Tapi saya harus tegar, saya harus tetap mengatasi masalah ini sambil memberikan semangat pada saudara-saudara kita di banyak tempat. Karena kalau saya kehilangan kepercayaan diri, kehilangan pengetahuan, kehilangan keimanan, seperti apa Saudara-saudara kita yang mengalami musibah ini. Jadi itu yang harus kita lakukan ke depan ini saudara-saudara. Dan mari kita semua yang mengemban amanah, memimpin rakyat kita, kita berbuat yang terbaik, melakukan yang terbaik, berikhtiar, berusaha yang terbaik, sambil memohon ridho Tuhan Yang Maha Kuasa. Itu yang mesti kita lakukan. Dan khusus Manggarai ini, paparan tadi sudah cukup jelas, jalankan dan apa yang harus saya bantukan nanti kepada Saudara-saudara akan kita bantukan.

Saudara-saudara,
Saya kira renungan kita pada malam hari, satu kontemplasi. Dengan demikian, kita sebagai umat hamba Allah paham betul tentang apa yang terjadi, yang di dalam jangkauan kita, menyelamatkan hutan misalnya dan mana yang di luar jangkauan kita, terjadi gempa bumi dan peristiwa-peristiwa alam karena keseimbangan yang itu juga dari bagian equilibrium dari tata surya maupun dari Bima sakti yang menjadi pengetahuan kita dari alam semesta.

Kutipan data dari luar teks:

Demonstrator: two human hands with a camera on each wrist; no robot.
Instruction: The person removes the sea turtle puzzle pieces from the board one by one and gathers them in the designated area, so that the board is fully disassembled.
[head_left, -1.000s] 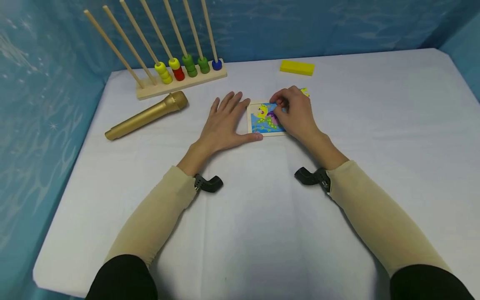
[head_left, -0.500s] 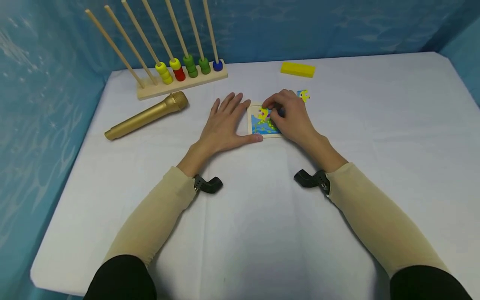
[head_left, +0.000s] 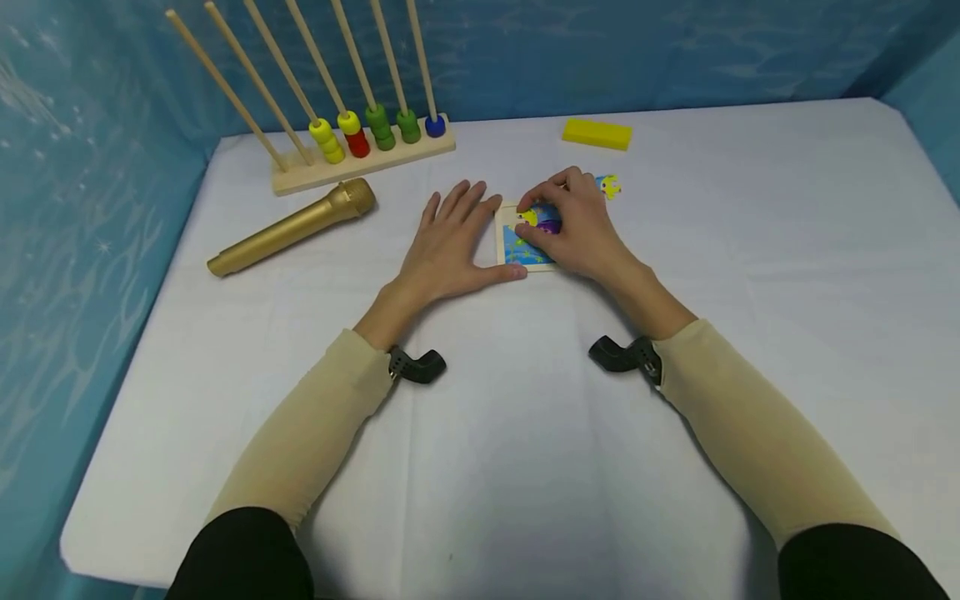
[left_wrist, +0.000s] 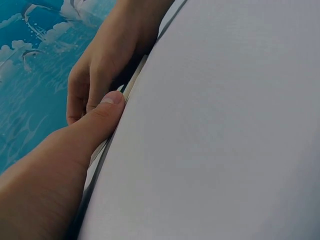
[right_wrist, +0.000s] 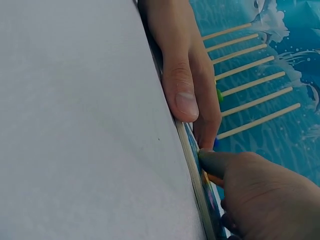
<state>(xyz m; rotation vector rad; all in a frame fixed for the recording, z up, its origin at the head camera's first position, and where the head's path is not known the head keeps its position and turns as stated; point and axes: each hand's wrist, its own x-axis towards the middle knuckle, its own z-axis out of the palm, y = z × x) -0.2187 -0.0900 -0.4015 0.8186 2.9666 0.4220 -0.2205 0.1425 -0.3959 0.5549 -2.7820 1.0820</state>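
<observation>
A small picture puzzle [head_left: 517, 252] in a pale wooden frame [head_left: 500, 242] lies on the table, with blue, yellow and purple in its picture. My left hand [head_left: 442, 254] rests spread at its left side; the thumb lies on the near left corner of the frame. Over the puzzle's upper part, my right hand [head_left: 585, 225] pinches a puzzle piece [head_left: 529, 218] showing yellow between thumb and forefinger. The right hand hides the puzzle's right side. In the right wrist view the thumb and finger touch the puzzle's face. A loose puzzle piece [head_left: 610, 186], yellow and blue, lies just beyond the right hand.
A gold microphone [head_left: 292, 227] lies left of my left hand. Behind it stands a wooden peg rack [head_left: 367, 162] with tall rods and coloured beads. A yellow block [head_left: 597, 133] lies near the far edge of the white table [head_left: 750, 225].
My right hand has shifted left across the puzzle, from its upper right toward its upper left. The loose piece beyond it shows more now. My left hand has stayed in place.
</observation>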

Itulah Saudara-saudara, yang perlu saya sampaikan. Dan mudah-mudahan besok cuacanya baik. Saya bisa bertemu dengan Saudara-saudara kita. Jadi besok landing-nya 2 tempat atau 1 tempat itu? 1 tempat jadi di Pagal, ya. Baiklah. Saya kira demikian Saudara-saudara. Selamat bertugas. Tuhan beserta kita, kita akhiri pertemuan malam hari ini.

Wassalamua’alaikum warrahmatullhi wabarrakatuh.